La collaboration BeEST, portée par Kyle G. Leach et dans laquelle le LNHB est impliqué depuis sa création en 2020, a développé une approche innovante : mesurer indirectement les propriétés des neutrinos avec des détecteurs extrêmement petits (environ le diamètre d’un cheveu), dans une expérience dite « sur table ». Le noyau radioactif de béryllium-7, qui se désintègre par capture d’un électron atomique, est implanté dans une jonction supraconductrice à effet tunnel, un détecteur quantique doté d’une résolution en énergie exceptionnelle.

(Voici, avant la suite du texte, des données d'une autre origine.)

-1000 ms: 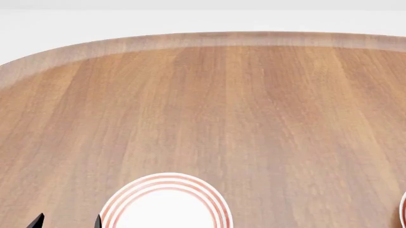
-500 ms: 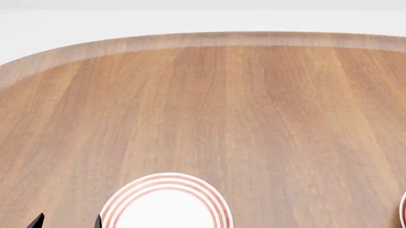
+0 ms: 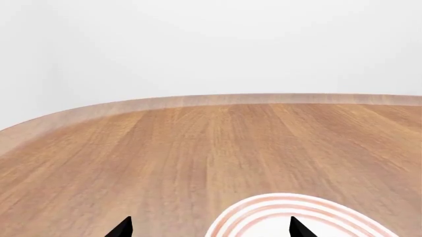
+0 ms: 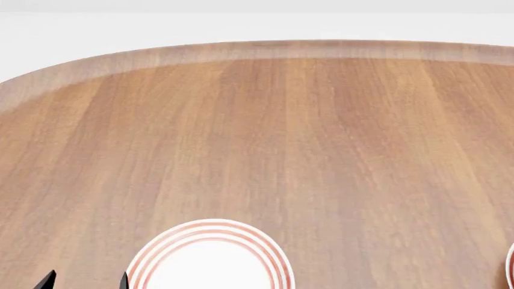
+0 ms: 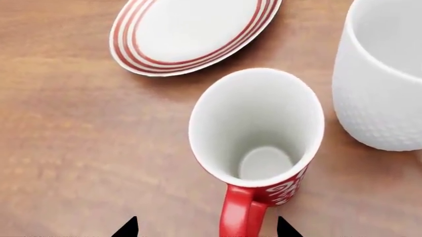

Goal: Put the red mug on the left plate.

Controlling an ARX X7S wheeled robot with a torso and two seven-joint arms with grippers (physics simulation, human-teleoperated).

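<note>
The red mug [image 5: 257, 133] stands upright on the wooden table, white inside, and shows only in the right wrist view. Its red handle [image 5: 240, 215] points toward my right gripper [image 5: 206, 229] and lies between the two spread fingertips, nearer one of them. That gripper is open and holds nothing. The left plate [image 4: 210, 256], white with red rings, lies at the near edge of the head view and also shows in the left wrist view [image 3: 264, 217]. My left gripper [image 4: 86, 282] is open and empty just left of it, with one fingertip [image 3: 297, 228] over its rim.
A larger white mug [image 5: 386, 74] stands close beside the red mug. A ringed plate [image 5: 191, 29] lies just beyond the red mug; which of the two plates it is cannot be told. A sliver of the right plate [image 4: 510, 265] shows at the head view's edge. The table's far edge [image 4: 257, 48] curves.
</note>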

La mesure ultraprécise de l’énergie de recul du noyau, un spectre d’une centaine d’électronvolts seulement, fournit des informations sur le neutrino émis, les deux particules étant intriqués quantiquement.
Comme toute particule quantique, le neutrino n’est pas strictement localisé mais possède une probabilité de présence dans une certaine région de l’espace. Jusqu’ici, il était admis qu’elle correspondait à la taille du noyau. La grande surprise révélée par l’expérience BeEST est que, dès sa création, le neutrino s’étend sur une région des milliers de fois plus grande que le noyau, bouleversant notre compréhension du processus de désintégration radioactive.

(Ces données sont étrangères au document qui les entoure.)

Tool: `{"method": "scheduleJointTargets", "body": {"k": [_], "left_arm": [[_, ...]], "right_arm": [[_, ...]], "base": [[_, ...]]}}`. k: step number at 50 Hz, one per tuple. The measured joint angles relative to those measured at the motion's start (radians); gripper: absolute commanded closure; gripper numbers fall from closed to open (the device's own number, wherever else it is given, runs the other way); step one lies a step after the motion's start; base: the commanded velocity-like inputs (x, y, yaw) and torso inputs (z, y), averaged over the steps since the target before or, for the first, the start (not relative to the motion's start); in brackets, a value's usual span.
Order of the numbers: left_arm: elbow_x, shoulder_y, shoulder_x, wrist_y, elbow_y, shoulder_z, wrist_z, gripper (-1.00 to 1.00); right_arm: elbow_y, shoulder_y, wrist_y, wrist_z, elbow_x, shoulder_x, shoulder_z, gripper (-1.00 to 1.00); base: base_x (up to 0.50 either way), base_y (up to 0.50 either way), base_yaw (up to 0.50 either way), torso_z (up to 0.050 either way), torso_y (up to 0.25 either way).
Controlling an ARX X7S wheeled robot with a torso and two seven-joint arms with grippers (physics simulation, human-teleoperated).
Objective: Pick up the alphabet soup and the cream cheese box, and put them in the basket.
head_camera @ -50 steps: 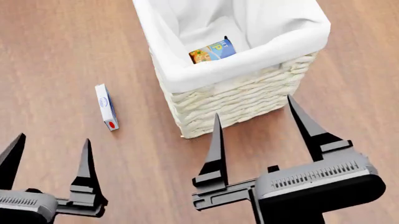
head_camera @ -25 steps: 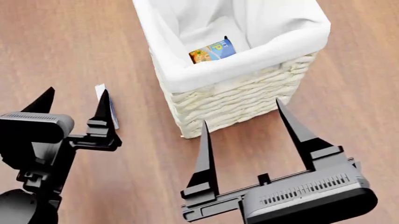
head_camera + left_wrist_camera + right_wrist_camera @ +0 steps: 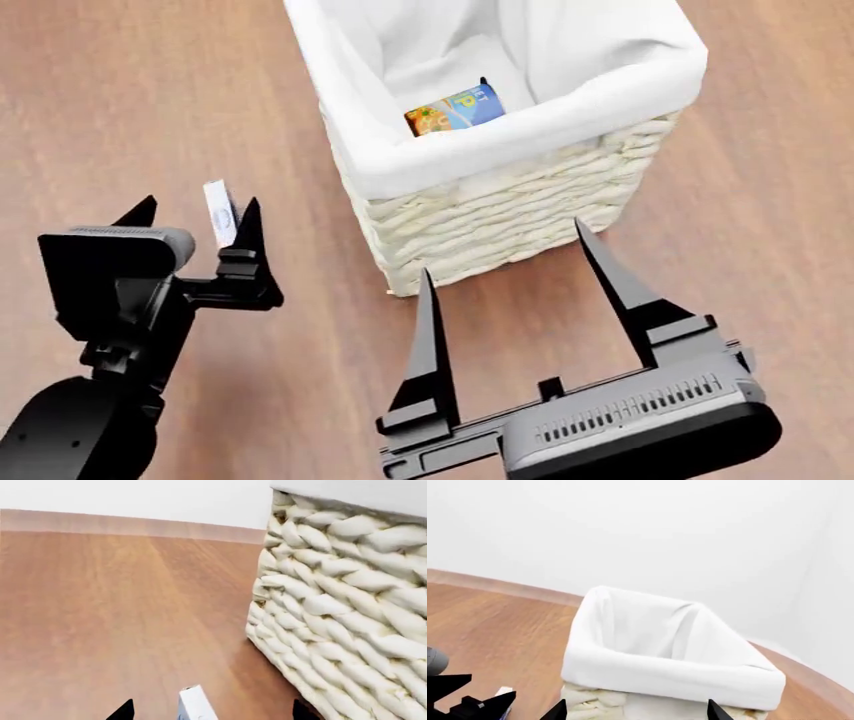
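Observation:
The basket (image 3: 521,205) stands upper centre in the head view, its white liner folded over the rim. The alphabet soup (image 3: 457,110) lies inside it on the cloth. The cream cheese box (image 3: 218,210) stands on edge on the wood, left of the basket. My left gripper (image 3: 194,212) is open with one finger on each side of the box, not touching it. The left wrist view shows the cream cheese box (image 3: 195,707) between the tips of the left gripper (image 3: 212,712). My right gripper (image 3: 505,250) is open and empty in front of the basket's near wall.
The basket's woven wall (image 3: 333,605) is close beside the left gripper. In the right wrist view the basket (image 3: 667,650) fills the middle and the left gripper (image 3: 467,700) shows beside it. Bare wooden surface (image 3: 120,90) surrounds everything.
My left arm has swung forward from the near edge, bringing its open fingers around the cream cheese box. My right gripper has drifted slightly back and left, still open.

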Motion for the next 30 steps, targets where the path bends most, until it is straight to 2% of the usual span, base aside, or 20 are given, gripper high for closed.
{"method": "scheduleJointTargets", "body": {"k": [12, 30], "left_arm": [[0.012, -0.06, 0.041, 0.08, -0.198, 0.003, 0.04, -1.0], [0.02, -0.097, 0.067, 0.139, -0.329, 0.013, 0.054, -1.0]], "right_arm": [[-0.004, -0.008, 0.009, -0.002, -0.004, 0.0, 0.001, -1.0], [-0.022, -0.013, 0.026, -0.004, -0.012, 0.008, 0.003, -1.0]], "base": [[0.0, 0.0, 0.0, 0.0, 0.0], [0.0, 0.0, 0.0, 0.0, 0.0]]}}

La précision de cette méthode est telle qu’elle permet également d’observer l’effet de l’environnement chimique sur le processus nucléaire. L’un des premiers résultats de la collaboration BeEST a montré que la probabilité de capture électronique du béryllium-7 peut varier d’un facteur deux entre une mesure dans un détecteur en tantale et une prédiction théorique pour un noyau dans le vide. Cette dernière a été réalisée avec le code BetaShape, développé par le LNHB depuis une quinzaine d’années et référence mondiale pour l’évaluation des données de désintégration bêta. Cet effet d’environnement chimique est actuellement le principal verrou scientifique limitant la précision des informations physiques que l’on peut extraire de l’expérience BeEST. Les travaux théoriques, complexes, se poursuivent en collaboration avec Paul-Antoine Hervieux afin de le modéliser avec la meilleure précision possible.
L’expérience BeEST ouvre une nouvelle fenêtre sur notre compréhension de la désintégration radioactive.